→ **What to produce**
Copy every line below. Do not alter any of them.

→ **Task input**

☆ ☆ ☆

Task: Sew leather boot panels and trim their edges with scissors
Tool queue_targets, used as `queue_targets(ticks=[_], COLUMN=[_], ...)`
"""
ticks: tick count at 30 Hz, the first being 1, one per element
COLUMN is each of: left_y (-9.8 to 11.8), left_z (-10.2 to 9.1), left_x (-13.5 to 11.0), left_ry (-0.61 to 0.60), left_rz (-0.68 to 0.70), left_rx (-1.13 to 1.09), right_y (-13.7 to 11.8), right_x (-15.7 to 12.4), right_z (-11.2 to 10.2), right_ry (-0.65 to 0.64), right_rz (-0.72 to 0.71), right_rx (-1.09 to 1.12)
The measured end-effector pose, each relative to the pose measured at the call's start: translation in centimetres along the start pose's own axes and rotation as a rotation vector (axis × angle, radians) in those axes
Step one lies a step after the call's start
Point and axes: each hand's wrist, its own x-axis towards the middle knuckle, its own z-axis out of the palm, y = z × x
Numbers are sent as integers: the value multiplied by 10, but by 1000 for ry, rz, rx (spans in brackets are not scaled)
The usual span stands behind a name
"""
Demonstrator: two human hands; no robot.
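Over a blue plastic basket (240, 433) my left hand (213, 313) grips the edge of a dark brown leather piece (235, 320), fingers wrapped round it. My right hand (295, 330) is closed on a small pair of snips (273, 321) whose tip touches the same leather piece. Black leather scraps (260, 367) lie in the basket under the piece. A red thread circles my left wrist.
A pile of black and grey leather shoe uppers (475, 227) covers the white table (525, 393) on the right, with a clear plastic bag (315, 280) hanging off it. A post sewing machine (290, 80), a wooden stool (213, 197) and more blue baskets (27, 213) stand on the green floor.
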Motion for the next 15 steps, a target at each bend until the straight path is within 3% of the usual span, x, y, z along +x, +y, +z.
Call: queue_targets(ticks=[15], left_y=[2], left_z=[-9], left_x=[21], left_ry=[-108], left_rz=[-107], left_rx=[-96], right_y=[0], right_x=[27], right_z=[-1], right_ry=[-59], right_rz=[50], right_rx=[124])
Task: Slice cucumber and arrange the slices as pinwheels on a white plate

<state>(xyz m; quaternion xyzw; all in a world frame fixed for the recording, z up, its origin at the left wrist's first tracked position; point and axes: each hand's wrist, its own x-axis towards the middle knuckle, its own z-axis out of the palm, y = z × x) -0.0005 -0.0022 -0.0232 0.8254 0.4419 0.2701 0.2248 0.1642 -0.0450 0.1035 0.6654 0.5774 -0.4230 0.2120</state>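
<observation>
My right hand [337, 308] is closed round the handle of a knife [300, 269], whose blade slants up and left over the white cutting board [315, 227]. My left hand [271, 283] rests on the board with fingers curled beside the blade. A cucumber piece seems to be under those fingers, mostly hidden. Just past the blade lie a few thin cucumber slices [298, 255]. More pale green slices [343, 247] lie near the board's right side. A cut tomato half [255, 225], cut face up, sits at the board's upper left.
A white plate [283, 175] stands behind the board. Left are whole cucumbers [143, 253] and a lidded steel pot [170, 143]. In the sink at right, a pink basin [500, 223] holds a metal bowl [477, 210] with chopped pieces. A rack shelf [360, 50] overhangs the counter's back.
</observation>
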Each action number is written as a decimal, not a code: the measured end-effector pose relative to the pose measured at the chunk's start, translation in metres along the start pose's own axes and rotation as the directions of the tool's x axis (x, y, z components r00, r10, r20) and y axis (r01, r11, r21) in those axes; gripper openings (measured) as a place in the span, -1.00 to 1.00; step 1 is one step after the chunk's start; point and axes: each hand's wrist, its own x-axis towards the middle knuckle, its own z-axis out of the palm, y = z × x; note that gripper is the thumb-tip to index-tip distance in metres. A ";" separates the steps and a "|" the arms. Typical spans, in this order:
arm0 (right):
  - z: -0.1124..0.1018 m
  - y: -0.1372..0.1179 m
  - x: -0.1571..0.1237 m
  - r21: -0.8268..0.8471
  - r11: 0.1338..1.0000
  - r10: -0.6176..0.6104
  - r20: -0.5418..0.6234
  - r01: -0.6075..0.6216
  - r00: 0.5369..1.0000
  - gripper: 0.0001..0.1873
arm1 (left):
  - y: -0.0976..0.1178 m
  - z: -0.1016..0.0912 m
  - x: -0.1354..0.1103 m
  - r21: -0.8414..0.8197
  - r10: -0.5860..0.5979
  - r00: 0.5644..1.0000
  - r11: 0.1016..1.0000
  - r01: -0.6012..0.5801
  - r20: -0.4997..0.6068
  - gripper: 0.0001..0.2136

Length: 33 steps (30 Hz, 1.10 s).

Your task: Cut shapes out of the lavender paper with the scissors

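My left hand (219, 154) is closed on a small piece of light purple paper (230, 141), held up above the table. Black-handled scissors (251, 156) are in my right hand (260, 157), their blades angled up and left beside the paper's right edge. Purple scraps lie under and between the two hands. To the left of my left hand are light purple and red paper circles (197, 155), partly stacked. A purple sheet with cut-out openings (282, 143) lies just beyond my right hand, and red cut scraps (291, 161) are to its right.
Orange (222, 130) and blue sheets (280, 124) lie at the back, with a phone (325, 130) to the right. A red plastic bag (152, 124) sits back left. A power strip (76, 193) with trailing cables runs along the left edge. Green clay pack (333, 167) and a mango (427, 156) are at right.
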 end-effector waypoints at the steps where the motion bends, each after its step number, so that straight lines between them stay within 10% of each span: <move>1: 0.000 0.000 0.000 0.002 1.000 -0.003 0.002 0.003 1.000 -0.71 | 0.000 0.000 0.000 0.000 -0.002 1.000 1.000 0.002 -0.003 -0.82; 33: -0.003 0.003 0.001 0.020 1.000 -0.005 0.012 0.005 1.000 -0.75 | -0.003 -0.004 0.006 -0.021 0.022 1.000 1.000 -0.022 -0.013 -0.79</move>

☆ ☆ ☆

→ **Answer**
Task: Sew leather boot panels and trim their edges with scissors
Tool queue_targets, used as `queue_targets(ticks=[_], COLUMN=[_], ...)`
"""
ticks: tick count at 30 Hz, the first being 1, one per element
COLUMN is each of: left_y (-9.8 to 11.8), left_z (-10.2 to 9.1), left_x (-13.5 to 11.0), left_ry (-0.61 to 0.60), left_rz (-0.68 to 0.70), left_rx (-1.13 to 1.09), right_y (-13.7 to 11.8), right_x (-15.7 to 12.4), right_z (-11.2 to 10.2), right_ry (-0.65 to 0.64), right_rz (-0.72 to 0.71), right_rx (-1.09 to 1.12)
The measured end-effector pose, each relative to the pose measured at the call's start: translation in centimetres along the start pose's own axes and rotation as a rotation vector (axis × angle, radians) in those axes
Step one lies a step after the call's start
Point and axes: each hand's wrist, its own x-axis towards the middle knuckle, its own z-axis out of the palm, y = z × x
Numbers are sent as integers: the value multiplied by 10, but by 1000 for ry, rz, rx (spans in brackets are not scaled)
The usual span stands behind a name
"""
Demonstrator: two human hands; no robot.
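Over a blue plastic basket (240, 433) my left hand (213, 313) grips the edge of a dark brown leather piece (235, 320), fingers wrapped round it. My right hand (295, 330) is closed on a small pair of snips (273, 321) whose tip touches the same leather piece. Black leather scraps (260, 367) lie in the basket under the piece. A red thread circles my left wrist.
A pile of black and grey leather shoe uppers (475, 227) covers the white table (525, 393) on the right, with a clear plastic bag (315, 280) hanging off it. A post sewing machine (290, 80), a wooden stool (213, 197) and more blue baskets (27, 213) stand on the green floor.
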Motion for the next 15 steps, a target at each bend until the straight path is within 3% of the usual span, x, y, z along +x, +y, +z.
Call: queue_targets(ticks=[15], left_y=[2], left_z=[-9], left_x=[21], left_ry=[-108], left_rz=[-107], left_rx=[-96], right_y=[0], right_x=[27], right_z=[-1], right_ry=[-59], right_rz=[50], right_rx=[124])
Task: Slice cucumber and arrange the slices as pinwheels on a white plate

<state>(xyz m; quaternion xyzw; all in a world frame fixed for the recording, z up, its origin at the left wrist's first tracked position; point and axes: each hand's wrist, its own x-axis towards the middle knuckle, its own z-axis out of the palm, y = z × x) -0.0005 -0.0022 -0.0232 0.8254 0.4419 0.2701 0.2248 0.1642 -0.0450 0.1035 0.6654 0.5774 -0.4230 0.2120</state>
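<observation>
My right hand [337, 308] is closed round the handle of a knife [300, 269], whose blade slants up and left over the white cutting board [315, 227]. My left hand [271, 283] rests on the board with fingers curled beside the blade. A cucumber piece seems to be under those fingers, mostly hidden. Just past the blade lie a few thin cucumber slices [298, 255]. More pale green slices [343, 247] lie near the board's right side. A cut tomato half [255, 225], cut face up, sits at the board's upper left.
A white plate [283, 175] stands behind the board. Left are whole cucumbers [143, 253] and a lidded steel pot [170, 143]. In the sink at right, a pink basin [500, 223] holds a metal bowl [477, 210] with chopped pieces. A rack shelf [360, 50] overhangs the counter's back.
</observation>
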Each action number is written as a decimal, not a code: the measured end-effector pose relative to the pose measured at the chunk's start, translation in metres along the start pose's own axes and rotation as the directions of the tool's x axis (x, y, z components r00, r10, r20) and y axis (r01, r11, r21) in those axes; gripper openings (measured) as a place in the span, -1.00 to 1.00; step 1 is one step after the chunk's start; point and axes: each hand's wrist, its own x-axis towards the middle knuckle, its own z-axis out of the palm, y = z × x; note that gripper is the thumb-tip to index-tip distance in metres. A ";" separates the steps and a "|" the arms. Typical spans, in this order:
arm0 (right):
  - z: -0.1124..0.1018 m
  - y: -0.1372..0.1179 m
  - x: -0.1571..0.1237 m
  - r21: -0.8268..0.8471
  - r11: 0.1338..1.0000
  - r10: -0.6176..0.6104
  - r20: -0.5418..0.6234
  - r01: -0.6075..0.6216
  - r00: 0.5369..1.0000
  - gripper: 0.0001..0.1873
arm1 (left):
  - y: -0.0976..0.1178 m
  - z: -0.1016..0.0912 m
  - x: -0.1354..0.1103 m
  - r21: -0.8414..0.8197
  - r10: -0.5860..0.5979
  - r00: 0.5644..1.0000
  - r11: 0.1016..1.0000
  - r01: -0.6012..0.5801
  - r20: -0.4997..0.6068
  - gripper: 0.0001..0.2136

Length: 33 steps (30 Hz, 1.10 s).

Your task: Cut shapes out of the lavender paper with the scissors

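My left hand (219, 154) is closed on a small piece of light purple paper (230, 141), held up above the table. Black-handled scissors (251, 156) are in my right hand (260, 157), their blades angled up and left beside the paper's right edge. Purple scraps lie under and between the two hands. To the left of my left hand are light purple and red paper circles (197, 155), partly stacked. A purple sheet with cut-out openings (282, 143) lies just beyond my right hand, and red cut scraps (291, 161) are to its right.
Orange (222, 130) and blue sheets (280, 124) lie at the back, with a phone (325, 130) to the right. A red plastic bag (152, 124) sits back left. A power strip (76, 193) with trailing cables runs along the left edge. Green clay pack (333, 167) and a mango (427, 156) are at right.
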 end-effector waypoints at the steps where the motion bends, each after its step number, so that straight lines between them stay within 10% of each span: <move>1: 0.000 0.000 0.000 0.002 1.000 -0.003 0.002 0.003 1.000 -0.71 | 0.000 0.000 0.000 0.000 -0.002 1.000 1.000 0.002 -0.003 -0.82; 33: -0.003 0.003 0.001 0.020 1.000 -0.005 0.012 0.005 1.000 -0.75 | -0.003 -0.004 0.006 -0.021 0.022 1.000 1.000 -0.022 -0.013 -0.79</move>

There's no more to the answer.